Routing between several VPN Networks

Hi everyone,

I got a topic I can’t solve. I got several Site-2-Site VPNs running onto one MT. This MT should work as a central switching point between all the different Subnets. My problem now is, that I can’t reach other subnets from a subnet. but I can reach all subnets from the central mt. I’m not totally into it, do I need to nat or do I need routes?
Just in case, the VPN’s are 6 x L2TP/IPSec and 3 x IKEv2 :

quick sketch with symbolic 4 vpn site-2-site subnets:

                           192.168.150.0/24
                                   |
192.168.100.0/24.   ---    192.168.0.0/24   ---   192.168.200.0/24
                                   |
                           192.168.250.0/24

What I want to reach:
Ex.: 192.168.100.0/24 > 192.168.200.0/24

Hope this is quite clearly explained. Thanks in advance!

You need to add routes.
Either static routes or automatic routing like BGP.

For bare IKEv2, you need to add corresponding policies rather than routes (with the LAN subnets of the other VPN sites as src-address at the central router and as dst-address at the spokes). Or use IKEv2 only to encrypt GRE or IPIP tunnels and use normal routing via these tunnels.

Thanks for the replies.

Sadly i have to deal with those mixed vpns (unifi and mt). afaik unifi can do site-2-site with ikev2 only.
BGP looks like a bit overkill to me for this kind of setup but i will look into it. static routes sounds realiable at first. i guess i have to deal with serveal vpn’s to log in.

I don’t know whether the responses were clean enough… it is enough if all the “peripheral” devices send traffic for the subnets on all the other peripheral devices to the central device, the only point is that where bare IPsec (IKEv2) is used, IPsec policies must be used rather than traditional routes between that peripheral device and the central one. So let’s assume we have peripheral devices A and B with subnets 192.168.A.0/24 and 192.168.B.0/24, and the central device with 192.168.C.0/24. A uses LT2P/IPsec VPN, B uses IKEv2.

So on A, you need a route dst-address=192.168.B.0/24 gateway=l2tp-out1 to reach B via C; on C, you need to associate an IPsec policy src-address=192.168.A.0/24 dst-address=192.168.B.0/24 to the peer representing device B. In the reverse direction, you need to associate an IPsec policy src-address=192.168.B.0/24 dst-address=192.168.A.0/24 with the peer representing device C, and on C, you need a route dst-address=192.168.A.0/24 gateway= which may be added dynamically if you configure the /ppp profile for user A accordingly.

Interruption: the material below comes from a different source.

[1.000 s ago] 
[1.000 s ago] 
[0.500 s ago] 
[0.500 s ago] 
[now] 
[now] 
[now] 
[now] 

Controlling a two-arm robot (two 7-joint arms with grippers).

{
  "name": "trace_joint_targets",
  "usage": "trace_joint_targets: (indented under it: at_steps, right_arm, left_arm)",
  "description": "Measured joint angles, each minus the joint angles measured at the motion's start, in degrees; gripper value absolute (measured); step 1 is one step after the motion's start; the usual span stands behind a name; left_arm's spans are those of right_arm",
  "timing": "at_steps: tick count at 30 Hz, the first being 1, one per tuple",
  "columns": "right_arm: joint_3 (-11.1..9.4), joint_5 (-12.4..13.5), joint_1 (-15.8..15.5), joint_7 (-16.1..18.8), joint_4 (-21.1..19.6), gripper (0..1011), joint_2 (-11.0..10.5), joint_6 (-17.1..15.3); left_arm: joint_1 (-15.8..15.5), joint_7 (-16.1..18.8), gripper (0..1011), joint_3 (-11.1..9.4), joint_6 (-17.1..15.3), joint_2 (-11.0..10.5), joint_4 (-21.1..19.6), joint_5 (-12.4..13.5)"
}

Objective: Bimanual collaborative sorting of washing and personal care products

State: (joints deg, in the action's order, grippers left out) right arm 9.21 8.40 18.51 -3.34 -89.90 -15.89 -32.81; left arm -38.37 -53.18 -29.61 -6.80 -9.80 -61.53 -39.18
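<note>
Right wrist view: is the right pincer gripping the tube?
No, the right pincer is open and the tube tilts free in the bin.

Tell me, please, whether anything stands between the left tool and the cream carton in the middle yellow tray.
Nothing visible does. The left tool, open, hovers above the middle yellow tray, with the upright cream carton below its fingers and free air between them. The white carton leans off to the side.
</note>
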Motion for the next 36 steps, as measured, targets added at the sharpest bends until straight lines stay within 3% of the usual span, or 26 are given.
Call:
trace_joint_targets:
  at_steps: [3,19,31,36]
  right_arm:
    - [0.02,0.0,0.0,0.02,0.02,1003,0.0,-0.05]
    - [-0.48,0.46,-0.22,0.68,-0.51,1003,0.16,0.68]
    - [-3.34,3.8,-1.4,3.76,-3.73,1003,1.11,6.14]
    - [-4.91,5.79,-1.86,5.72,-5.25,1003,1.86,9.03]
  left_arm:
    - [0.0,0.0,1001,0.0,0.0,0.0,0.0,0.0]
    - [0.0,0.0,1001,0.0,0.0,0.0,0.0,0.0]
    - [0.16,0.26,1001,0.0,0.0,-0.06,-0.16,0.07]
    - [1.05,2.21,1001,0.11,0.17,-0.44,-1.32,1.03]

Or you may create a static interface association for user A and create a static route to 192.168.A.0/24.

However, some traditional route must exist at C for packets towards 192.168.B.0/24 (a default one is sufficient) so that the IPsec policy could match them.

With this setup, you’ll have a routed path from A’s LAN subnet to B’s LAN subnet and vice versa; if you cannot get through, firewall rules and NAT rules need inspection as they may interfere.